# EXERCISE DESCRIPTION:
Note how many lines of the data below hold the word "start", then give that number with no other text.

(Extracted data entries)
######

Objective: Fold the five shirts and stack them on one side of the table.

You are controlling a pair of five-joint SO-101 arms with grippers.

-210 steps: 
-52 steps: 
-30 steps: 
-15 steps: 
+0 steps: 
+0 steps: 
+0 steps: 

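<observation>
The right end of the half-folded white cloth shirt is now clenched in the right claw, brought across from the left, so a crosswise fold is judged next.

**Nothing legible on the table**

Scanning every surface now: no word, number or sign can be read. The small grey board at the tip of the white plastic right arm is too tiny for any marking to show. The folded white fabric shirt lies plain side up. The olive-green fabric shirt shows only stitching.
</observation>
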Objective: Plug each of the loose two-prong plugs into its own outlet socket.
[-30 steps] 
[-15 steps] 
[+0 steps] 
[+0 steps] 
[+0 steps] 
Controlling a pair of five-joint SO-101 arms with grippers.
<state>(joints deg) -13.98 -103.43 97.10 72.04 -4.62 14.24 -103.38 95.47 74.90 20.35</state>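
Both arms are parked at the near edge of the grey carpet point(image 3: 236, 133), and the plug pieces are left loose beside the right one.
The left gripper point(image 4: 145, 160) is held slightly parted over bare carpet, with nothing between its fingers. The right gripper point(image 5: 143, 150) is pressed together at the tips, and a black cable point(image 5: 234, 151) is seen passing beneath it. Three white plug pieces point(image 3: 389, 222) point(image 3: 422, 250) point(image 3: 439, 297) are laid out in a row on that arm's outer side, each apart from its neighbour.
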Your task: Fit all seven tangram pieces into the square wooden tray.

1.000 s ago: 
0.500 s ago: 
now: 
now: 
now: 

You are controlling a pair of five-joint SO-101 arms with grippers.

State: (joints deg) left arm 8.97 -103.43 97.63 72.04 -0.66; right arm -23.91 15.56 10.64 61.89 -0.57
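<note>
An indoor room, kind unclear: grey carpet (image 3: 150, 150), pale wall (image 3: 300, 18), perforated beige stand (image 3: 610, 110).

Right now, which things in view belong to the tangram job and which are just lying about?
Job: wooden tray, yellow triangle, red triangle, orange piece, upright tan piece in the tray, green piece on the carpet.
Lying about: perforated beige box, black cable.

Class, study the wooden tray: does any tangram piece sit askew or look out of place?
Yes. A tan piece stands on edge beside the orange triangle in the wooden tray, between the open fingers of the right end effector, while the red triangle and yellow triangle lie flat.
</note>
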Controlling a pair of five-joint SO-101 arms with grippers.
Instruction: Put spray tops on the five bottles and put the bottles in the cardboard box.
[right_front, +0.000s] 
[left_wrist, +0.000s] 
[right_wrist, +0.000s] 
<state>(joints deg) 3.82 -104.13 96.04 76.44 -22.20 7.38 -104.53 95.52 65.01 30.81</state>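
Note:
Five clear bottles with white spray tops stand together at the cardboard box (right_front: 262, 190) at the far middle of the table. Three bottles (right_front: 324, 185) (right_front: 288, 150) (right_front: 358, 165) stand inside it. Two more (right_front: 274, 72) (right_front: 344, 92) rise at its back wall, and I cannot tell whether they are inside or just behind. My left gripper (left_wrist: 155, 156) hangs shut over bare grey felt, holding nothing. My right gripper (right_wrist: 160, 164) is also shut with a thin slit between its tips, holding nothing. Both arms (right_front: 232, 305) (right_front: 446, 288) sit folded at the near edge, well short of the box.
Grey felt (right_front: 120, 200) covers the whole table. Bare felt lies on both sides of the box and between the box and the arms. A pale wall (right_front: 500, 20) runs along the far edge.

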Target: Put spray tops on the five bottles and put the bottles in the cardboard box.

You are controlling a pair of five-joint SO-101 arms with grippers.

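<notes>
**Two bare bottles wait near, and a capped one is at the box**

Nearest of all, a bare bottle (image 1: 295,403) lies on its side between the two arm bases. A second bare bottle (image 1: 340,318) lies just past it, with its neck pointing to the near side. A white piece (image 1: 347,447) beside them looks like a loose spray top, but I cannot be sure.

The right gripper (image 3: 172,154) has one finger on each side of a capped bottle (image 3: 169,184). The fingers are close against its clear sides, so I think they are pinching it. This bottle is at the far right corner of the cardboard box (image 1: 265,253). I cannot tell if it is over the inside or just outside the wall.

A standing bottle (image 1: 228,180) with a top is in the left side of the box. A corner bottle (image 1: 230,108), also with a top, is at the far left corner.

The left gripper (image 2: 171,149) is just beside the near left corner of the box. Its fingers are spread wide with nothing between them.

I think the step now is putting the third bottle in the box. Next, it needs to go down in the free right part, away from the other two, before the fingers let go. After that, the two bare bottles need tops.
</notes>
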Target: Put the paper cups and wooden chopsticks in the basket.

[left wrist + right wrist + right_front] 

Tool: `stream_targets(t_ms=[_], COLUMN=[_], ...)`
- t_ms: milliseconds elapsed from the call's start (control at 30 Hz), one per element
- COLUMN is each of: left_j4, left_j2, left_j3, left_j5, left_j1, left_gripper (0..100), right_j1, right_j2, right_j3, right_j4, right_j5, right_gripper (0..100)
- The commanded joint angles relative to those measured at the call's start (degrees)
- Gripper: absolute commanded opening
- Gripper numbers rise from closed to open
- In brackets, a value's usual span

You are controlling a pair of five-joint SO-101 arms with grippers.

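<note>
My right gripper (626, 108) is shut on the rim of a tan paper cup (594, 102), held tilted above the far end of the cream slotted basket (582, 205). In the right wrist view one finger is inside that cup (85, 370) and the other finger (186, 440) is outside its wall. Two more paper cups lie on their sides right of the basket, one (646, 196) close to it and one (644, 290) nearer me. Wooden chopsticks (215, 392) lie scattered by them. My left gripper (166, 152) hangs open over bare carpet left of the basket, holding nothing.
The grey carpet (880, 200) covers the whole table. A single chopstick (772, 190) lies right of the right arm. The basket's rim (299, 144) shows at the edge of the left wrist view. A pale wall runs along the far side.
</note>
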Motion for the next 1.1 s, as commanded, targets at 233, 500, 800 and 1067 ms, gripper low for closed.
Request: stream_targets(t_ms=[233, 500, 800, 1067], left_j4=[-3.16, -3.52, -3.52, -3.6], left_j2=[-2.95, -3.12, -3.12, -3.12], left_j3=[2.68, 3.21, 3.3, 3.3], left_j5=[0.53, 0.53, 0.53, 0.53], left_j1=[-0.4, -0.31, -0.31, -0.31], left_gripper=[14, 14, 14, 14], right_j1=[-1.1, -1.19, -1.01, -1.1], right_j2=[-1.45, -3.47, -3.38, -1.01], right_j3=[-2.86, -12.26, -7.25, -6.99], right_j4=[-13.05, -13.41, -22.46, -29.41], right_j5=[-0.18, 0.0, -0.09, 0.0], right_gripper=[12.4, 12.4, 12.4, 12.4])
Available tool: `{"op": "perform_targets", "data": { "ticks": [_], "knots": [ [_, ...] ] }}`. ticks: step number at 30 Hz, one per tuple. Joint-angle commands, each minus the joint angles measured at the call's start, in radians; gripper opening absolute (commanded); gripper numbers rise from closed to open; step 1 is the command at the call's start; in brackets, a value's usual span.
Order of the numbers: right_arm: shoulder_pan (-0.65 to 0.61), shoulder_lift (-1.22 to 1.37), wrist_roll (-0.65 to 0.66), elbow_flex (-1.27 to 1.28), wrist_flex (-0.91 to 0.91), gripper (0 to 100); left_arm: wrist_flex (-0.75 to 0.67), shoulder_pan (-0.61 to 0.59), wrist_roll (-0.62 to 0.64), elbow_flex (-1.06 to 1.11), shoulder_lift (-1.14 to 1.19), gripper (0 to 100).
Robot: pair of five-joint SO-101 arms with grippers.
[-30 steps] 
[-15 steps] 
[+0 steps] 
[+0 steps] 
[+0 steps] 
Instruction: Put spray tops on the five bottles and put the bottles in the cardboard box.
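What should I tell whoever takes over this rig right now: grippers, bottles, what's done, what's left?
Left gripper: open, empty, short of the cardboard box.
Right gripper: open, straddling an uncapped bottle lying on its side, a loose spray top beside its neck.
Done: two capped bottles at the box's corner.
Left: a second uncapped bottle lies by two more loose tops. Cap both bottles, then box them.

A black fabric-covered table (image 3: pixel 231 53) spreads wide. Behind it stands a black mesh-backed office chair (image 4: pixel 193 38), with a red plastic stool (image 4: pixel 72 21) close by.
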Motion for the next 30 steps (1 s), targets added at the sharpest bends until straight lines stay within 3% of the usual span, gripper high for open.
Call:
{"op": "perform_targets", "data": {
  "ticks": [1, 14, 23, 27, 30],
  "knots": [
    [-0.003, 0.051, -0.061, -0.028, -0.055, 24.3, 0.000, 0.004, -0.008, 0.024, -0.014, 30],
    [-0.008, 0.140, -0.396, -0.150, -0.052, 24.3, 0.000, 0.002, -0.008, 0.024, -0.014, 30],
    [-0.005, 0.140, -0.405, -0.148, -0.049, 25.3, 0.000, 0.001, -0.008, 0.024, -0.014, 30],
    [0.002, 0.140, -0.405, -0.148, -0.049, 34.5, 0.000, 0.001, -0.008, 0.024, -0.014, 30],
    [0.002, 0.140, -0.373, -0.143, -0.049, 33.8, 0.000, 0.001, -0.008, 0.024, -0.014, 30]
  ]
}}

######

# FINISHED EXERCISE:
3